CBT is Cognitive Behaviorial Therapy. What makes depression so hard to overcome is that the way a depressed mind thinks and views the world becomes learned behavior. IOW, even once the biological part of the depression has been treated - either with medications or (in my case) it's run it's course - the depressed way of thinking still exists. CBT retrains the brain. The longer depression goes untreated, the harder it is to overcome. And each major depressive episode increases the chances of having another.

When I'm feeling up to it, I'll share with you my very long personal story of going through what your son is. It's incredibly difficult for one who hasn't experienced it to understand.

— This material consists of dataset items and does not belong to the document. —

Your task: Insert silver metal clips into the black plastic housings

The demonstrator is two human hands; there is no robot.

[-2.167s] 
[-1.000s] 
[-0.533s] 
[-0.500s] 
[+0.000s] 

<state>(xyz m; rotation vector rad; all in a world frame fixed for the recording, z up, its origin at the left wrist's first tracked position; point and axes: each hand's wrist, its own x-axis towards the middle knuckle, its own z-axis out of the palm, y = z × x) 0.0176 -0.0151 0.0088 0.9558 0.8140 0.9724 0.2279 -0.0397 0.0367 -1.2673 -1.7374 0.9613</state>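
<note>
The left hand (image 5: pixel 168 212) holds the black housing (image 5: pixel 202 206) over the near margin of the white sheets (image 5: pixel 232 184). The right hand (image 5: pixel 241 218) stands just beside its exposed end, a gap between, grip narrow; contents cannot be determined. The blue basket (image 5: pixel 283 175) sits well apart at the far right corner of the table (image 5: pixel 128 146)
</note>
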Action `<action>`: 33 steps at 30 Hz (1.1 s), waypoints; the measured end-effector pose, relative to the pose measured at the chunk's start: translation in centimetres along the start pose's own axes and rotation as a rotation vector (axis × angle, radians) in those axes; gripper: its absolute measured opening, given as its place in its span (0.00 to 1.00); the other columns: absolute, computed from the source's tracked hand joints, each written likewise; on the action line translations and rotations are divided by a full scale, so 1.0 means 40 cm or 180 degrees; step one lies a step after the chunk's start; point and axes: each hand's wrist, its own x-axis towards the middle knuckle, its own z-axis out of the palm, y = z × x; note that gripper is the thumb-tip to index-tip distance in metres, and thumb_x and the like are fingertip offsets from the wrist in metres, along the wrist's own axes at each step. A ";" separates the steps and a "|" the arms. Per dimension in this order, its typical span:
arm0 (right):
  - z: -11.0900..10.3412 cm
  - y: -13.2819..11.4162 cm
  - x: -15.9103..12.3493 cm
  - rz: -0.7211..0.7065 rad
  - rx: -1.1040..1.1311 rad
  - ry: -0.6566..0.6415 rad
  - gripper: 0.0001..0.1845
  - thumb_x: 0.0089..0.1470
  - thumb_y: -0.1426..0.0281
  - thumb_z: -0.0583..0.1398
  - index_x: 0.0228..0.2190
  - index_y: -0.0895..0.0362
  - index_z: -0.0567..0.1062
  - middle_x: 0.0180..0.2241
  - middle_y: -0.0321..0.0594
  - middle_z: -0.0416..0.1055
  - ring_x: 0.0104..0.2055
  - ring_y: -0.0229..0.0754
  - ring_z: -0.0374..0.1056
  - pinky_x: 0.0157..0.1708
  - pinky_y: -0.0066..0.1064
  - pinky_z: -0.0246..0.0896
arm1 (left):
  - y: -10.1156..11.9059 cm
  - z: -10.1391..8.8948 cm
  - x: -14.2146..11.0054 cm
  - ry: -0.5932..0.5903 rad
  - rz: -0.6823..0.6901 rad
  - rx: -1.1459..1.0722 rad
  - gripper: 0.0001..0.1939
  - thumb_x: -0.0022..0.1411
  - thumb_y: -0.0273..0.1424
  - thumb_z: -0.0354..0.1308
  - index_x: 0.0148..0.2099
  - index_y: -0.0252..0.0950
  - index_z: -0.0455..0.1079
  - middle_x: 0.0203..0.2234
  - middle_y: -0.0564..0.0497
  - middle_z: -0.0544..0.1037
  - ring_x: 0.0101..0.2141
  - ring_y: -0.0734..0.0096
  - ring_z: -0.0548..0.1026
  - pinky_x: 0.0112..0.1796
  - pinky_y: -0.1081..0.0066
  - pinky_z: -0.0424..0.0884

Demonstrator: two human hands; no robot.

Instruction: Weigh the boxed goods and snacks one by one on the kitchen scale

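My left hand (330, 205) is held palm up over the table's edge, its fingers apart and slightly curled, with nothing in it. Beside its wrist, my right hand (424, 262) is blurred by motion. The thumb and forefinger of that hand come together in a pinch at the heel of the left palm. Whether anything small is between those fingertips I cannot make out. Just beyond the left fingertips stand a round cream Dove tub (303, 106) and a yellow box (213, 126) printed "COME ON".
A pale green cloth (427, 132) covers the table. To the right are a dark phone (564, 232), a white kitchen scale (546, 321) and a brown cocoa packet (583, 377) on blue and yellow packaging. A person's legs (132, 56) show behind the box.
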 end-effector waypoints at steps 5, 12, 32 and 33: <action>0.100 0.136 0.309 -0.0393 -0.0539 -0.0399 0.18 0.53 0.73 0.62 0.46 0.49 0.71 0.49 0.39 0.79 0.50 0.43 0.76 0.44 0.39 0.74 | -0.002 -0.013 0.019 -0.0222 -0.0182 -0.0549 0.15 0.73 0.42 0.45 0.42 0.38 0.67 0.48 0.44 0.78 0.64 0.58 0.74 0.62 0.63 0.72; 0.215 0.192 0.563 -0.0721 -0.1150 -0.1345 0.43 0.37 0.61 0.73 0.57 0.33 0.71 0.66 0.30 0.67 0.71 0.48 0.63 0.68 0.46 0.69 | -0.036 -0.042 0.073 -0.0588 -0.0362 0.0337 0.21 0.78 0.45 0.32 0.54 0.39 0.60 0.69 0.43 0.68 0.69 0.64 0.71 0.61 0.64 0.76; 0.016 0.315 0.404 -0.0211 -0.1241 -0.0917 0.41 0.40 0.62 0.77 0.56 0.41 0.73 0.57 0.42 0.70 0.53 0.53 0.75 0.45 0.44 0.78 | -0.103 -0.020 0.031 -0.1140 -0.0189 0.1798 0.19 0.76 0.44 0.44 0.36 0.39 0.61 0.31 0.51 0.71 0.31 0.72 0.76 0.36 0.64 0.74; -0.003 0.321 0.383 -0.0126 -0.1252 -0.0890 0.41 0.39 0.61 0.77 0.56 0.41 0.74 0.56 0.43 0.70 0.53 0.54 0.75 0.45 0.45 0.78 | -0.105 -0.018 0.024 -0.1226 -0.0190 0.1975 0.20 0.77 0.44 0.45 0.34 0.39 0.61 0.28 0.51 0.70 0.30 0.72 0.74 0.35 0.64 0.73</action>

The best way to explain it is: There's a man drowning. A rescuer comes to his aid, but in his desperate attempt to keep his head above water and stay alive, the drowning man almost drowns his rescuer. The desperation felt with a severe depressive episode is very similar to that. At least it was for me. I was struggling to keep my head above water and couldn't see far enough ahead to realize what toll my actions were taking. For me, it was a struggle to stay alive because a very big part of me wanted to die more than I wanted anything else in the world. For several months, I didn't live; I merely existed. Friends and family would get upset with me because I slept so much or whatever. My response was...at least I'm alive. That was the truth. They couldn't understand it, but staying alive was about all I could do at that time. That took up all my resources, so there wasn't much left for anything else - being social, going for a walk, just normal stuff.

So, to answer your question, I would say if he's grumpy or agitated then yes, it could be because he's not on an AD.